A verbatim copy of all entries is the expected output.
────
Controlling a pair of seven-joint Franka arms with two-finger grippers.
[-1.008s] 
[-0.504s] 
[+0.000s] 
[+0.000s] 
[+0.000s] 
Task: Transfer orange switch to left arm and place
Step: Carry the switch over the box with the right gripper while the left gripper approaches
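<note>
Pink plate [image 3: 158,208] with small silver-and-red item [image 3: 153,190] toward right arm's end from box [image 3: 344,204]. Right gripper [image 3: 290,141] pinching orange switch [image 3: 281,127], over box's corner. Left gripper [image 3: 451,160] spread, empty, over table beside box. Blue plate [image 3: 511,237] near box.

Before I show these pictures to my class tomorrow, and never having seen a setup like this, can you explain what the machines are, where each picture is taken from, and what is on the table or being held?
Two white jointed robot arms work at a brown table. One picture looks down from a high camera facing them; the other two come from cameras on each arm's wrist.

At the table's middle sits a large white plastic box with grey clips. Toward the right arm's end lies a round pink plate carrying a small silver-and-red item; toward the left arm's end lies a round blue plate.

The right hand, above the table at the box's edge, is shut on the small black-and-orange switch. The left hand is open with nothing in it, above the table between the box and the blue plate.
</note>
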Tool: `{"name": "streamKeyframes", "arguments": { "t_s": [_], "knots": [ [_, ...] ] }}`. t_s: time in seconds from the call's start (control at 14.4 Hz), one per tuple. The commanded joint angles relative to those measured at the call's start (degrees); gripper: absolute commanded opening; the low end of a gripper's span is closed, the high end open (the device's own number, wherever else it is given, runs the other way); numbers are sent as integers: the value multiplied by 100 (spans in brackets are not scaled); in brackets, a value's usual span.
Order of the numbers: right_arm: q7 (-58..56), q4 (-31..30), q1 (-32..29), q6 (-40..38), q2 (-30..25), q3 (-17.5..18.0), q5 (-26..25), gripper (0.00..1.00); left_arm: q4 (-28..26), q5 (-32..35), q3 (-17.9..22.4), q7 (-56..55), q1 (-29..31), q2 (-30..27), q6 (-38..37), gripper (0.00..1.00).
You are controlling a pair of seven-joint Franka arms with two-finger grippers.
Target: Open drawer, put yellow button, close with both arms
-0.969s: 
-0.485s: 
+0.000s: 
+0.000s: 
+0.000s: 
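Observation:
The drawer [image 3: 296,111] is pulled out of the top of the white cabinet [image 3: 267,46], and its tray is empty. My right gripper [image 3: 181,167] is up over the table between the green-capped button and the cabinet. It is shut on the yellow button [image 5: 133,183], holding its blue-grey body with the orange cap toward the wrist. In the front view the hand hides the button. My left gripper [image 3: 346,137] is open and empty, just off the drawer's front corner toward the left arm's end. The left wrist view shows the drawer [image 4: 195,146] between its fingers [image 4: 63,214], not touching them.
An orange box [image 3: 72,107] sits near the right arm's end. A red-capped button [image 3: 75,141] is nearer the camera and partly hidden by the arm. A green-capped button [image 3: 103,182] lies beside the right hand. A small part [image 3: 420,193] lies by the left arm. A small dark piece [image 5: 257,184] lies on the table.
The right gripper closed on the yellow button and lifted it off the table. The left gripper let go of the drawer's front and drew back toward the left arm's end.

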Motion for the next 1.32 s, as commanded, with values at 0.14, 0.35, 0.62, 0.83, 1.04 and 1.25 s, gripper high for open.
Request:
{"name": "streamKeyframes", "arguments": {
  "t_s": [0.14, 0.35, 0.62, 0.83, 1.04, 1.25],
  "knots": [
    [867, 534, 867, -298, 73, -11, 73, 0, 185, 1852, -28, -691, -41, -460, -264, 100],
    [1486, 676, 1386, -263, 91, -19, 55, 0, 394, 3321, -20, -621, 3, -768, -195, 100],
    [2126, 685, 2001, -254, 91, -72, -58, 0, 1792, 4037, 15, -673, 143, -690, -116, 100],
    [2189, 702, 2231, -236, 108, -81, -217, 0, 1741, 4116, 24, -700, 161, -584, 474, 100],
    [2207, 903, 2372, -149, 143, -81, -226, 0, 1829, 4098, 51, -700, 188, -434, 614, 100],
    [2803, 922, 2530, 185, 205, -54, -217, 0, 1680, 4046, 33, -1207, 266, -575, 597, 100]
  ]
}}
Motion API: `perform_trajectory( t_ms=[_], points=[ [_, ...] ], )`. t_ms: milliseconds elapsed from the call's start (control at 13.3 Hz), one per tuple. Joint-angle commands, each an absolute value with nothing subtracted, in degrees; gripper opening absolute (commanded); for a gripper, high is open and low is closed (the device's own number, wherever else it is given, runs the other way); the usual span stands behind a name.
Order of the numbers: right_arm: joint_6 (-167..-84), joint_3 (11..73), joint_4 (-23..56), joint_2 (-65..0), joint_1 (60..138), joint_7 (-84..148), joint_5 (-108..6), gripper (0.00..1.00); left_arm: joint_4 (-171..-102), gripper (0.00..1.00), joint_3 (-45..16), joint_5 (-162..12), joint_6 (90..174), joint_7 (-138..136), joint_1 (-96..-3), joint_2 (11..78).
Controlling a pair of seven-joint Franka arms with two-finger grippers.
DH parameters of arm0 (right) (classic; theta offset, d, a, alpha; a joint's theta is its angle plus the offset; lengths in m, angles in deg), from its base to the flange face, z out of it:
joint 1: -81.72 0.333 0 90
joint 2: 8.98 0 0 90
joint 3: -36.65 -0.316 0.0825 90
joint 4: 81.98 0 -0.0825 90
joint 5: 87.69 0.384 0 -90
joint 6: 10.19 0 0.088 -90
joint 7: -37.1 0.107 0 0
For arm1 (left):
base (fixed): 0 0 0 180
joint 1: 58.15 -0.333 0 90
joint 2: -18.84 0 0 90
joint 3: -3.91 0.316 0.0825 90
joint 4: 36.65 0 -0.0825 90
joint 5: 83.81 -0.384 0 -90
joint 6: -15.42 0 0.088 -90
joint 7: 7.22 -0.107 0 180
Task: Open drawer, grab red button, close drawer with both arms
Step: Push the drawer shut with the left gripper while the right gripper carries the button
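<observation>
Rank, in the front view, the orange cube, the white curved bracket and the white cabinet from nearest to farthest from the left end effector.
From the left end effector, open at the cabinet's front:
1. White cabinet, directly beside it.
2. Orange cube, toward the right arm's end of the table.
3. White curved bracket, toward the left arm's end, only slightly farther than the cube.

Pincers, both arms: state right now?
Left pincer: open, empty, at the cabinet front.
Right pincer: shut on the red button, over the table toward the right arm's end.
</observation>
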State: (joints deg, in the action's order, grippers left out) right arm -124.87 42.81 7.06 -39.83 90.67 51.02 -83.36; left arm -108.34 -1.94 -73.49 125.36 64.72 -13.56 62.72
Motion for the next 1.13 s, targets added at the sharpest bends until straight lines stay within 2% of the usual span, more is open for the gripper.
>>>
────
§ **RESPONSE BOX**:
Controlling a pair of seven-joint Franka arms with two-finger grippers.
[-1.008s] 
[-0.504s] 
[+0.000s] 
[+0.000s] 
[+0.000s] 
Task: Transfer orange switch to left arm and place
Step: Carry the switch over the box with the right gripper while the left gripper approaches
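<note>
Pink plate [image 3: 158,208] with small silver-and-red item [image 3: 153,190] toward right arm's end from box [image 3: 344,204]. Right gripper [image 3: 290,141] pinching orange switch [image 3: 281,127], over box's corner. Left gripper [image 3: 451,160] spread, empty, over table beside box. Blue plate [image 3: 511,237] near box.

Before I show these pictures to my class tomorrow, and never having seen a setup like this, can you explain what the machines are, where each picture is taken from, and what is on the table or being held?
Two white jointed robot arms work at a brown table. One picture looks down from a high camera facing them; the other two come from cameras on each arm's wrist.

At the table's middle sits a large white plastic box with grey clips. Toward the right arm's end lies a round pink plate carrying a small silver-and-red item; toward the left arm's end lies a round blue plate.

The right hand, above the table at the box's edge, is shut on the small black-and-orange switch. The left hand is open with nothing in it, above the table between the box and the blue plate.
</note>
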Tool: `{"name": "streamKeyframes", "arguments": { "t_s": [_], "knots": [ [_, ...] ] }}`. t_s: time in seconds from the call's start (control at 14.4 Hz), one per tuple. The commanded joint angles relative to those measured at the call's start (degrees); gripper: absolute commanded opening; the low end of a gripper's span is closed, the high end open (the device's own number, wherever else it is given, runs the other way); numbers are sent as integers: the value multiplied by 100 (spans in brackets are not scaled); in brackets, a value's usual span.
Order of the numbers: right_arm: q7 (-58..56), q4 (-31..30), q1 (-32..29), q6 (-40..38), q2 (-30..25), q3 (-17.5..18.0), q5 (-26..25), gripper (0.00..1.00); left_arm: q4 (-28..26), q5 (-32..35), q3 (-17.9..22.4), q7 (-56..55), q1 (-29..31), q2 (-30..27), q6 (-38..37), gripper (0.00..1.00).
You are controlling a pair of seven-joint Franka arms with two-finger grippers.
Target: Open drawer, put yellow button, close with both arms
-0.969s: 
-0.485s: 
+0.000s: 
+0.000s: 
+0.000s: 
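Observation:
The drawer [image 3: 296,111] is pulled out of the top of the white cabinet [image 3: 267,46], and its tray is empty. My right gripper [image 3: 181,167] is up over the table between the green-capped button and the cabinet. It is shut on the yellow button [image 5: 133,183], holding its blue-grey body with the orange cap toward the wrist. In the front view the hand hides the button. My left gripper [image 3: 346,137] is open and empty, just off the drawer's front corner toward the left arm's end. The left wrist view shows the drawer [image 4: 195,146] between its fingers [image 4: 63,214], not touching them.
An orange box [image 3: 72,107] sits near the right arm's end. A red-capped button [image 3: 75,141] is nearer the camera and partly hidden by the arm. A green-capped button [image 3: 103,182] lies beside the right hand. A small part [image 3: 420,193] lies by the left arm. A small dark piece [image 5: 257,184] lies on the table.
The right gripper closed on the yellow button and lifted it off the table. The left gripper let go of the drawer's front and drew back toward the left arm's end.
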
Motion for the next 1.32 s, as commanded, with values at 0.14, 0.35, 0.62, 0.83, 1.04 and 1.25 s, gripper high for open.
Request:
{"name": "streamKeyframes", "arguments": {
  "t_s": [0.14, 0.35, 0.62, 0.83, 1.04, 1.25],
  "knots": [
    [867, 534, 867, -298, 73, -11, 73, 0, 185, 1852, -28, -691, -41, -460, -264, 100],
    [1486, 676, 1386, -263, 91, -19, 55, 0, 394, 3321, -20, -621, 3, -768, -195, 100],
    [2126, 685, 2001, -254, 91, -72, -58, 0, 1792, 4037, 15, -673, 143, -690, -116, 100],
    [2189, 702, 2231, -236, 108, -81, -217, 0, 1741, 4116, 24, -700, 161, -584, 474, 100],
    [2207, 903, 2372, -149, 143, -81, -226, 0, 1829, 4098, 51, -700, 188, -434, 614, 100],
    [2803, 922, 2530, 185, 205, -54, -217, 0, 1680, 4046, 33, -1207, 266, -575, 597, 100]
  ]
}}
Motion API: `perform_trajectory( t_ms=[_], points=[ [_, ...] ], )`. t_ms: milliseconds elapsed from the call's start (control at 13.3 Hz), one per tuple. Joint-angle commands, each an absolute value with nothing subtracted, in degrees; gripper opening absolute (commanded); for a gripper, high is open and low is closed (the device's own number, wherever else it is given, runs the other way); the usual span stands behind a name.
Order of the numbers: right_arm: joint_6 (-167..-84), joint_3 (11..73), joint_4 (-23..56), joint_2 (-65..0), joint_1 (60..138), joint_7 (-84..148), joint_5 (-108..6), gripper (0.00..1.00); left_arm: joint_4 (-171..-102), gripper (0.00..1.00), joint_3 (-45..16), joint_5 (-162..12), joint_6 (90..174), joint_7 (-138..136), joint_1 (-96..-3), joint_2 (11..78).
Controlling a pair of seven-joint Franka arms with two-finger grippers.
DH parameters of arm0 (right) (classic; theta offset, d, a, alpha; a joint's theta is its angle plus the offset; lengths in m, angles in deg), from its base to the flange face, z out of it:
joint 1: -81.72 0.333 0 90
joint 2: 8.98 0 0 90
joint 3: -36.65 -0.316 0.0825 90
joint 4: 81.98 0 -0.0825 90
joint 5: 87.69 0.384 0 -90
joint 6: 10.19 0 0.088 -90
joint 7: -37.1 0.107 0 0
For arm1 (left):
base (fixed): 0 0 0 180
joint 1: 58.15 -0.333 0 90
joint 2: -18.84 0 0 90
joint 3: -3.91 0.316 0.0825 90
joint 4: 36.65 0 -0.0825 90
joint 5: 83.81 -0.384 0 -90
joint 6: -15.42 0 0.088 -90
joint 7: 7.22 -0.107 0 180
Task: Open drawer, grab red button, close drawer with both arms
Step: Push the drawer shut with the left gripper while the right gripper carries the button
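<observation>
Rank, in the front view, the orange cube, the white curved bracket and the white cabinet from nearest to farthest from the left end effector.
From the left end effector, open at the cabinet's front:
1. White cabinet, directly beside it.
2. Orange cube, toward the right arm's end of the table.
3. White curved bracket, toward the left arm's end, only slightly farther than the cube.

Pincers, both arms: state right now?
Left pincer: open, empty, at the cabinet front.
Right pincer: shut on the red button, over the table toward the right arm's end.
</observation>
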State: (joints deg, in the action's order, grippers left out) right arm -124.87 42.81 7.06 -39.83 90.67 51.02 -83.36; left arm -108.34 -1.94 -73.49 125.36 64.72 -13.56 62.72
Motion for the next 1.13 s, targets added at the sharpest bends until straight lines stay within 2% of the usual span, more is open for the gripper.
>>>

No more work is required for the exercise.